Reproduction |
Reproduction in Flowering Plants may be either sexual or asexual. Sexual reproduction involves the fusion of male and female reproductive cells known as gametes. In asexual reproduction no fusion of gametes takes place and the reproductive entities are vegetative bodies such as corms, tubers, bulbs, cuttings etc.
Sexual reproduction may be dealt with in a number of stages:
• pollination—the transfer of pollen from anthers to stigma
• fertilisation—union of male and female gametes
• development of the seed
• development of the fruit
• germination of the seed.
Pollination
The transfer of pollen, which carries the male gamete, to the stigma takes place in several ways. Many plants are pollinated by wind including the conifers (pines and their allies), she-oaks and grasses, and many northern hemisphere trees such as birches, alders and oaks. These plants produce large quantities of pollen and release it into the air, and it may float or be blown onto a compatible stigma. The stigmas of wind-pollinated plants are commonly large and feathery, which gives them a better chance of trapping pollen.
Insects are the most important pollinators of flowers. They visit to collect nectar or pollen or both, and at the same time incidentally transfer some pollen from one flower to another. Insects locate flowers by odour and then are influenced by colour and shape. It is known that bees preferentially visit yellow or blue flowers whereas moths, which emerge in the evening, are attracted to white or cream flowers, which are more readily seen at that time.
Birds, particularly honeyeaters, are important pollinators of flowers with tubular corollas, to which they are attracted by the presence of copious nectar. Pollen catches on the head feathers of the birds as they probe for nectar and then is carried to other flowers. Birds seem to be attracted to red flowers, but they visit other colours if nectar is available. Small animals such as pygmy possums, glider possums and dibblers are also believed to pollinate certain species.

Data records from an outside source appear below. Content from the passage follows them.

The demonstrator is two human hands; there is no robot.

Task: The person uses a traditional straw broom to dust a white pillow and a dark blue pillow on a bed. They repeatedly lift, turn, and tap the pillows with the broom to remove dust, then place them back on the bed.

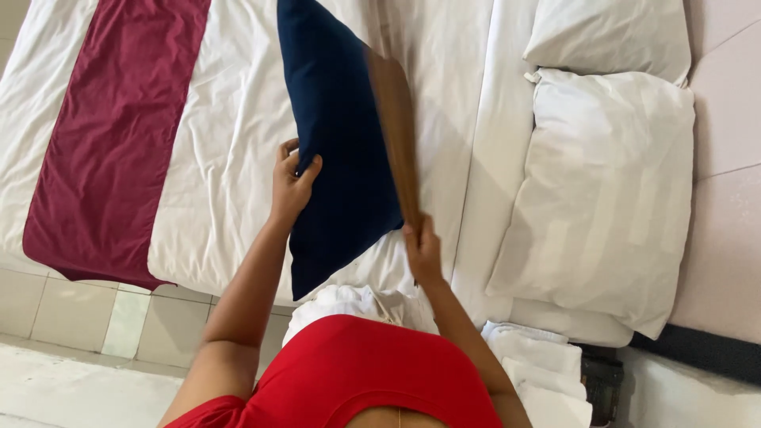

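Note:
A dark blue cushion stands on edge on the white bed. My left hand grips its left side, thumb on the front. My right hand is closed on the handle end of a long brown stick, which is blurred and lies against the cushion's right edge.
A maroon runner crosses the bed on the left. Two white pillows lie at the right by a pale headboard. Folded white towels sit below them. Pale floor tiles show at lower left.

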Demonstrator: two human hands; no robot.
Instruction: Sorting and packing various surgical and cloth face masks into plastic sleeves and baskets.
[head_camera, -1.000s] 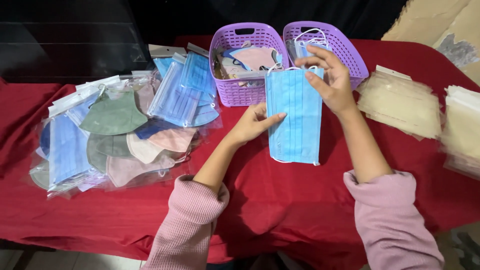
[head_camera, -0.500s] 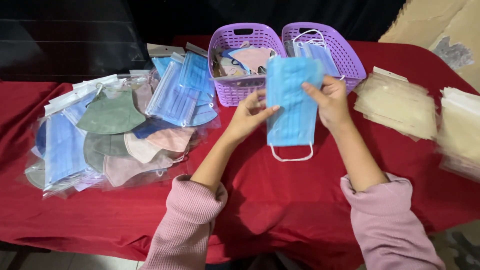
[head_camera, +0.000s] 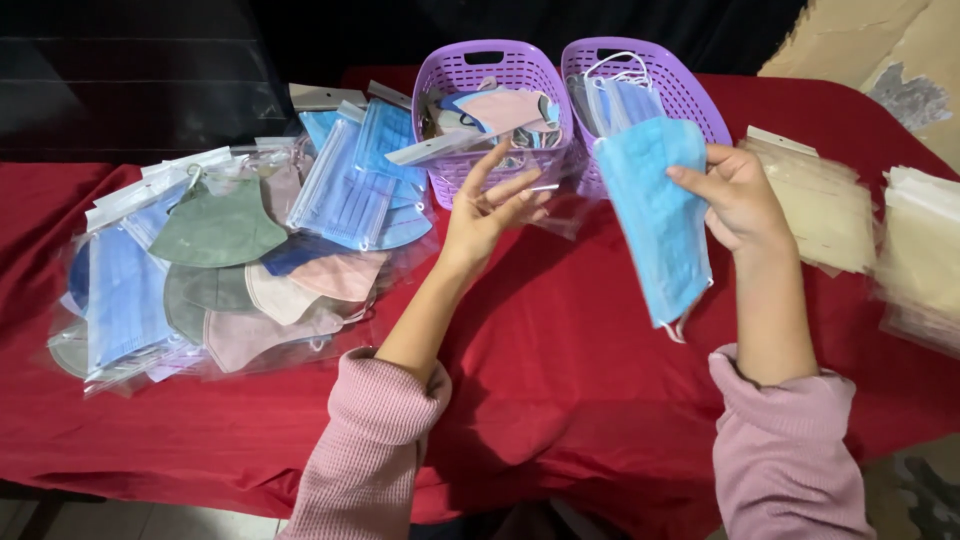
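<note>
Head view, right hand (head_camera: 738, 195) right of centre pinching a folded blue face mask (head_camera: 655, 215) that hangs upright, left hand (head_camera: 490, 205) at centre open and holding nothing, two purple baskets (head_camera: 455, 85) just behind, bagged masks (head_camera: 230, 260) heaped at left, red cloth (head_camera: 560, 340) beneath

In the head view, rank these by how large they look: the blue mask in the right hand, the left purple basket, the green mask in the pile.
1. Left purple basket
2. Blue mask, held up by the right hand, so nearness may enlarge it; close to the basket.
3. Green mask
</note>
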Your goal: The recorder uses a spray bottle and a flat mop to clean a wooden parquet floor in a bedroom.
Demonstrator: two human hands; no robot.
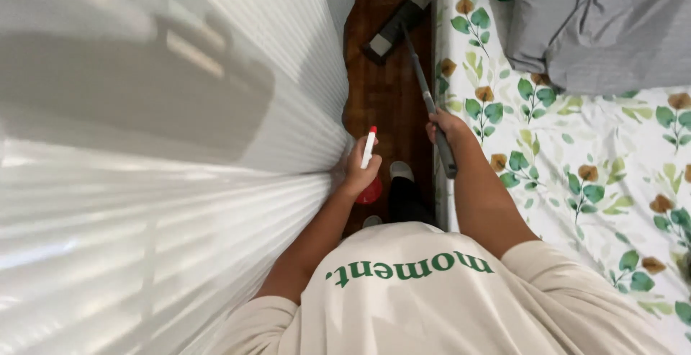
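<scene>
My left hand [358, 171] grips a spray bottle [369, 160] with a white trigger head, a red tip and a red body, held low in front of me. My right hand [445, 128] is closed round the grey handle of a flat mop [425, 88]. The handle slants forward to the mop's flat grey head [396, 24], which rests on the dark wooden floor [385, 88] ahead. I stand in a narrow strip of floor, and one foot in a white sock [402, 171] shows below my hands.
A white pleated curtain [180, 168] fills the left side, right against my left arm. On the right is a bed [576, 175] with a leaf-patterned sheet and a grey pillow [597, 24] at its far end. The floor strip between them is narrow.
</scene>
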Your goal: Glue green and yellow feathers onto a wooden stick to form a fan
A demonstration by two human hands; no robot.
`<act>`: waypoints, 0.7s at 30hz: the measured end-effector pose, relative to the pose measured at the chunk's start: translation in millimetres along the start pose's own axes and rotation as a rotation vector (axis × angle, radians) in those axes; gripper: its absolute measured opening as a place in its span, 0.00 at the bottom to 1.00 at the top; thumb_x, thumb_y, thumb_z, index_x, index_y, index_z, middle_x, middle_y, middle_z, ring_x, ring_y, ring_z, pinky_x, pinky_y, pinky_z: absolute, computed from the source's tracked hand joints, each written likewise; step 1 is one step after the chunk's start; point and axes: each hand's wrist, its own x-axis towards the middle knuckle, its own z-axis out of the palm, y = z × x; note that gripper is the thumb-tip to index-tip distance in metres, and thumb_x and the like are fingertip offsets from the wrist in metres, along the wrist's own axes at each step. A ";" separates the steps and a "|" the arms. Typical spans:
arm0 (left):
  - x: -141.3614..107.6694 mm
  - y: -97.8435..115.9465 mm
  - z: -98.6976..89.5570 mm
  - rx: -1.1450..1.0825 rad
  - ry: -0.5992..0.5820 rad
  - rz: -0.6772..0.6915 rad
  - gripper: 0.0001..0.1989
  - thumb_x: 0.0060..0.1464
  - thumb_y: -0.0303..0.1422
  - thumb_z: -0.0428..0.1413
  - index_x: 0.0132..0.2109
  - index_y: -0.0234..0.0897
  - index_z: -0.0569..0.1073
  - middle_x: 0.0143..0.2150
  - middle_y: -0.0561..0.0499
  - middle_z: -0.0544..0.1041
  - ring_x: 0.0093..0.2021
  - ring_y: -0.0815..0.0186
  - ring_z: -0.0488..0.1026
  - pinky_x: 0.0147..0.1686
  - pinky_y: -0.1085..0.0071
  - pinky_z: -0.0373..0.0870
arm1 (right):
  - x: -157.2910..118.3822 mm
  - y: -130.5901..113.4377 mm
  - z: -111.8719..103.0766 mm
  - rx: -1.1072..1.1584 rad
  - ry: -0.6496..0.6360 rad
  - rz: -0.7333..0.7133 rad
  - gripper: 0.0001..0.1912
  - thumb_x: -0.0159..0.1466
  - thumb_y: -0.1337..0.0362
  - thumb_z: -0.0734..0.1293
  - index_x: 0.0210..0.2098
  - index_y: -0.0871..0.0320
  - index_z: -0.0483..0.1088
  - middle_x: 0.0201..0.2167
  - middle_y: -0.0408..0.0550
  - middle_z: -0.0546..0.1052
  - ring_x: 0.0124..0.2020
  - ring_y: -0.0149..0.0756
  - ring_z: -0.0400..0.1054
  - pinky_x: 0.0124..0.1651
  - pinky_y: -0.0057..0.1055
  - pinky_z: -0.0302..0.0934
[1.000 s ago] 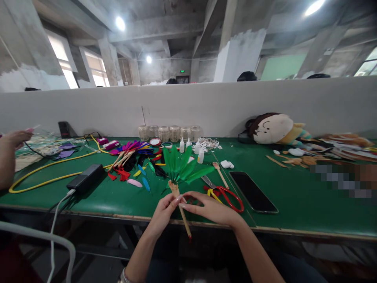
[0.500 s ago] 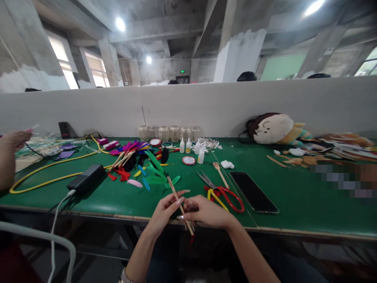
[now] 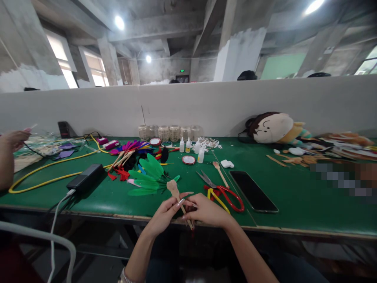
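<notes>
Okay, head view:

Slip risk: the wooden stick [image 3: 176, 195] is thin and held only at the fingertips, so a loose pinch could let it roll or drop past the table edge.
Snag risk: the long pale nails could catch on the stick, and the loose green feathers [image 3: 145, 179] lie just beyond the hands, where a careless sweep could scatter them.
Cut risk: the open scissors [image 3: 206, 179] lie near the right hand, so a sideways move could meet the blades.
Left hand: the left hand [image 3: 161, 216] rises from a forearm angled up from the lower edge of view, with a bracelet [image 3: 124, 277] at the wrist.
Left fingers: the left fingers [image 3: 172, 206] are clamped on the shaft.
Right hand: the right hand [image 3: 207, 210] is bent inward, palm down, its fingers together beside the stick; whether they grip it, I cannot tell.
Stick position: it is held between both hands over the green table [image 3: 294, 212] edge, rounded end up and red-tipped end down.
Nearby: a phone [image 3: 253, 191] lies right of the scissors.
</notes>
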 end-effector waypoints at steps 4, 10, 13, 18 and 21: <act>0.5 -0.7 -0.1 0.053 0.006 0.017 0.16 0.53 0.42 0.49 0.34 0.34 0.75 0.44 0.47 0.75 0.49 0.60 0.66 0.54 0.65 0.55 | 1.0 2.1 1.0 0.035 -0.026 -0.026 0.10 0.48 0.64 0.68 0.20 0.60 0.61 0.19 0.37 0.62 0.23 0.26 0.55 0.26 0.22 0.51; 1.0 -0.2 0.4 0.045 0.020 0.018 0.15 0.53 0.41 0.50 0.32 0.34 0.75 0.45 0.47 0.75 0.50 0.59 0.66 0.53 0.64 0.56 | 1.7 3.0 1.3 0.038 -0.019 -0.017 0.11 0.48 0.64 0.68 0.19 0.60 0.60 0.18 0.36 0.61 0.23 0.26 0.55 0.25 0.22 0.51; 1.4 1.2 1.4 0.022 0.026 0.022 0.15 0.52 0.41 0.51 0.33 0.34 0.75 0.47 0.47 0.74 0.51 0.59 0.65 0.54 0.63 0.55 | 1.8 3.9 1.4 0.050 -0.032 0.000 0.09 0.48 0.64 0.68 0.20 0.60 0.62 0.18 0.37 0.64 0.23 0.27 0.58 0.25 0.22 0.53; 1.3 2.5 3.2 -0.058 0.031 -0.009 0.16 0.50 0.42 0.53 0.40 0.35 0.75 0.52 0.46 0.70 0.54 0.58 0.62 0.56 0.63 0.54 | 2.2 4.5 1.8 0.069 -0.039 0.013 0.06 0.48 0.66 0.68 0.22 0.61 0.65 0.19 0.39 0.68 0.23 0.29 0.62 0.26 0.24 0.55; 1.5 0.7 3.6 -0.160 0.057 -0.047 0.20 0.48 0.40 0.56 0.47 0.36 0.72 0.51 0.46 0.71 0.52 0.59 0.65 0.54 0.63 0.57 | 2.5 4.3 1.9 0.101 -0.020 0.011 0.06 0.48 0.66 0.68 0.23 0.61 0.67 0.20 0.39 0.70 0.23 0.30 0.63 0.27 0.24 0.56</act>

Insect- and bird-pollinated plants usually have large colourful flowers and produce nectar. In contrast, the flowers of wind-pollinated plants are commonly small, green or brown, often with no petals and lacking nectar.
Fertilisation
At maturity most pollen grains contain three nuclei, two of which are sperm, or male gametes, while the other, known as the tube nucleus, appears to be involved with the growth of the pollen tube.
The mature ovule contains an embryo sac, and the most usual type has eight nuclei enclosed in seven cells. The egg cell, or female gamete, flanked by two other cells is at one end of the embryo sac; in the centre are two polar nuclei and at the other end the three remaining cells.
When a pollen grain germinates on the stigma, the pollen tube emerges and grows down through the style, through the carpel wall and into the ovule and embryo sac. The tube nucleus moves down with the advancing end of the pollen tube followed by the two sperm nuclei (Fig. 12). The sperm nuclei enter the embryo sac, and one fuses with the egg cell to form the zygote, which is the general name given to a fertilised egg in all organisms. The second sperm nucleus fuses with the two polar nuclei to form the primary endosperm nucleus, which divides very rapidly to produce a tissue called the endosperm.
Fig. 12 Diagrammatic longitudinal section of two united carpels after pollination; the pollen tubes can be seen growing down the style.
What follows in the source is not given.